## BRIEF:
Copy out exactly the lines from the first line of the material below through the line containing "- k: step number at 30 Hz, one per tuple", and nothing beyond them.

## SUPPLIED INFORMATION:
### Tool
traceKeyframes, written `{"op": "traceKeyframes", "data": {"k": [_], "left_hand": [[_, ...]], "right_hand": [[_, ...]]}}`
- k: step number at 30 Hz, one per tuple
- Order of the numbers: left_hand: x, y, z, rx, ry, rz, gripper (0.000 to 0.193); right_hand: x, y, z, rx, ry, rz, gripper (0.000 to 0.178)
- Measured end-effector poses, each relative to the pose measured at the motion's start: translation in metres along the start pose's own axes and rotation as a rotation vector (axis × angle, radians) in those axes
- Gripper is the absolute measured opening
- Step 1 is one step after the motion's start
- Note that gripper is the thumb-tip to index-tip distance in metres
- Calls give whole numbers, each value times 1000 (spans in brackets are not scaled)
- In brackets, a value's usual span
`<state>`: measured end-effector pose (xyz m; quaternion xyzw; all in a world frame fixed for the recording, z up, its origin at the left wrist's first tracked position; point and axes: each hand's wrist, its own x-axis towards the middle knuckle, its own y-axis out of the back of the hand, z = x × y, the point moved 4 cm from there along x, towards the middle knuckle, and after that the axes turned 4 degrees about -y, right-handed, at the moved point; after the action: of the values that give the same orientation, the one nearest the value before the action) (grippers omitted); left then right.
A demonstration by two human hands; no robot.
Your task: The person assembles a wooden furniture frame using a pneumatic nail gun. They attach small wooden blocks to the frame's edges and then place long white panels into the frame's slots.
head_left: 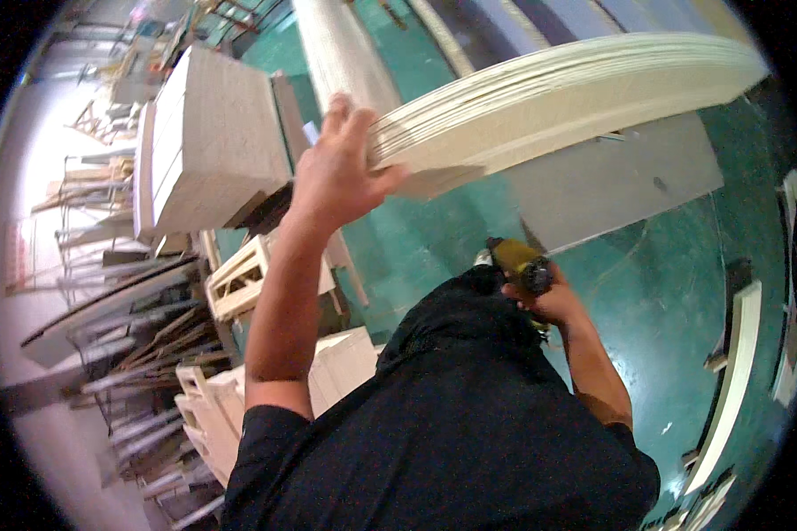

## YOUR SOLUTION:
### Tool
traceKeyframes, written `{"op": "traceKeyframes", "data": {"k": [_], "left_hand": [[_, ...]], "right_hand": [[_, ...]]}}`
- k: step number at 30 Hz, one per tuple

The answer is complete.